* **Assignment**
Could you please repeat the data below word for word?
------------------------------------------------------------
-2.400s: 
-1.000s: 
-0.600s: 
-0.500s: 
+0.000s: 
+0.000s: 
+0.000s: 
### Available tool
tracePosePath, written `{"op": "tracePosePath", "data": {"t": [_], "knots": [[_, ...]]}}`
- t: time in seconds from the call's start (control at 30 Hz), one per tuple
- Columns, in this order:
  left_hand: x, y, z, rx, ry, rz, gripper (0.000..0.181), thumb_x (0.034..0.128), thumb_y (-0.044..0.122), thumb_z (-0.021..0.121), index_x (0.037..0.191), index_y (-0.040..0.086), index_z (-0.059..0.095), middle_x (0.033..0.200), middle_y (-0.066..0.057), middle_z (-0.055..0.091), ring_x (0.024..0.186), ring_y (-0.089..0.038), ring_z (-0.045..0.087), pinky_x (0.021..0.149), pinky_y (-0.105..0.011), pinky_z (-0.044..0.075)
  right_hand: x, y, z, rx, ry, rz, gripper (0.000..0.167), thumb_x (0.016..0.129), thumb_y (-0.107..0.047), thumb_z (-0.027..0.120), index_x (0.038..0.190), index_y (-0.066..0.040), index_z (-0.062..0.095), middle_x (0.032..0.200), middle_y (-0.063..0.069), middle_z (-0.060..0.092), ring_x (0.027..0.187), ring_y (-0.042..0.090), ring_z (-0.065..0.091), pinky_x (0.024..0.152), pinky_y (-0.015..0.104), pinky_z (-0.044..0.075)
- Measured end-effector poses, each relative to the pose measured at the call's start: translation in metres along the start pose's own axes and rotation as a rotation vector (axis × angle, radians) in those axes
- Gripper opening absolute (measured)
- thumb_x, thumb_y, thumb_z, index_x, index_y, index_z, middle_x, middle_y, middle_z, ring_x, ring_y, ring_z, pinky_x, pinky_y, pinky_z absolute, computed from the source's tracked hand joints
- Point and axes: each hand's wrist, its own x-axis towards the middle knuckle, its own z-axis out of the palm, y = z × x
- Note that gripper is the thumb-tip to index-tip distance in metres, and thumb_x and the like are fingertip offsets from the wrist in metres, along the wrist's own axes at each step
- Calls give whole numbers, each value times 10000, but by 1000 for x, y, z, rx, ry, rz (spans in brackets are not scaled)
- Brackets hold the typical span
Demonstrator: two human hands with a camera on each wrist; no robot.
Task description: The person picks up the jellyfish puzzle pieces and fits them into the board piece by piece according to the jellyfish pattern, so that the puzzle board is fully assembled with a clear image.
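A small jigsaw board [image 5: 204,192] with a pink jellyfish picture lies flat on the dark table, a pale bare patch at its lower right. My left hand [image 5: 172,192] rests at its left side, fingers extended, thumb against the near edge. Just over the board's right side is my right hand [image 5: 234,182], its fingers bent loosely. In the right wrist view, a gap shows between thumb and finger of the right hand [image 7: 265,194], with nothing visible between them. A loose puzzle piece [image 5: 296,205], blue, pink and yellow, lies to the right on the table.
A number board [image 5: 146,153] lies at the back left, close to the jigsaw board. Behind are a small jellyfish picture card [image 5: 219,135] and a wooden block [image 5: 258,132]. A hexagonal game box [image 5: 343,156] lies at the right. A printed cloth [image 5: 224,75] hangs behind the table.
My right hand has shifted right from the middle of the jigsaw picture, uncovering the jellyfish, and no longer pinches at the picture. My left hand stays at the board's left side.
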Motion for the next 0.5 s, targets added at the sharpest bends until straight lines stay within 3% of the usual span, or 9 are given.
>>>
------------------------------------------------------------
* **Result of this task**
-2.400s: 
-1.000s: 
-0.600s: 
-0.500s: 
+0.000s: 
+0.000s: 
+0.000s: 
### Available tool
tracePosePath, written `{"op": "tracePosePath", "data": {"t": [_], "knots": [[_, ...]]}}`
- t: time in seconds from the call's start (control at 30 Hz), one per tuple
- Columns, in this order:
  left_hand: x, y, z, rx, ry, rz, gripper (0.000..0.181), thumb_x (0.034..0.128), thumb_y (-0.044..0.122), thumb_z (-0.021..0.121), index_x (0.037..0.191), index_y (-0.040..0.086), index_z (-0.059..0.095), middle_x (0.033..0.200), middle_y (-0.066..0.057), middle_z (-0.055..0.091), ring_x (0.024..0.186), ring_y (-0.089..0.038), ring_z (-0.045..0.087), pinky_x (0.021..0.149), pinky_y (-0.105..0.011), pinky_z (-0.044..0.075)
  right_hand: x, y, z, rx, ry, rz, gripper (0.000..0.167), thumb_x (0.016..0.129), thumb_y (-0.107..0.047), thumb_z (-0.027..0.120), index_x (0.038..0.190), index_y (-0.066..0.040), index_z (-0.062..0.095), middle_x (0.032..0.200), middle_y (-0.063..0.069), middle_z (-0.060..0.092), ring_x (0.027..0.187), ring_y (-0.042..0.090), ring_z (-0.065..0.091), pinky_x (0.024..0.152), pinky_y (-0.015..0.104), pinky_z (-0.044..0.075)
- Measured end-effector poses, each relative to the pose measured at the call's start: translation in metres along the start pose's own axes and rotation as a rotation vector (axis × angle, radians) in those axes
- Gripper opening absolute (measured)
- thumb_x, thumb_y, thumb_z, index_x, index_y, index_z, middle_x, middle_y, middle_z, ring_x, ring_y, ring_z, pinky_x, pinky_y, pinky_z absolute, computed from the source's tracked hand joints
- Point and axes: each hand's wrist, its own x-axis towards the middle knuckle, its own z-axis out of the palm, y = z × x
- Note that gripper is the thumb-tip to index-tip distance in metres, and thumb_x and the like are fingertip offsets from the wrist in metres, along the wrist's own axes at each step
- Calls give whole numbers, each value times 10000, but by 1000 for x, y, z, rx, ry, rz (spans in brackets are not scaled)
- Brackets hold the typical span
Demonstrator: two human hands with a camera on each wrist; no robot.
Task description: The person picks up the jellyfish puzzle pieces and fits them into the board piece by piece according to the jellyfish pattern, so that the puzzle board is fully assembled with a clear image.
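A small jigsaw board [image 5: 204,192] with a pink jellyfish picture lies flat on the dark table, a pale bare patch at its lower right. My left hand [image 5: 172,192] rests at its left side, fingers extended, thumb against the near edge. Just over the board's right side is my right hand [image 5: 234,182], its fingers bent loosely. In the right wrist view, a gap shows between thumb and finger of the right hand [image 7: 265,194], with nothing visible between them. A loose puzzle piece [image 5: 296,205], blue, pink and yellow, lies to the right on the table.
A number board [image 5: 146,153] lies at the back left, close to the jigsaw board. Behind are a small jellyfish picture card [image 5: 219,135] and a wooden block [image 5: 258,132]. A hexagonal game box [image 5: 343,156] lies at the right. A printed cloth [image 5: 224,75] hangs behind the table.
My right hand has shifted right from the middle of the jigsaw picture, uncovering the jellyfish, and no longer pinches at the picture. My left hand stays at the board's left side.
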Motion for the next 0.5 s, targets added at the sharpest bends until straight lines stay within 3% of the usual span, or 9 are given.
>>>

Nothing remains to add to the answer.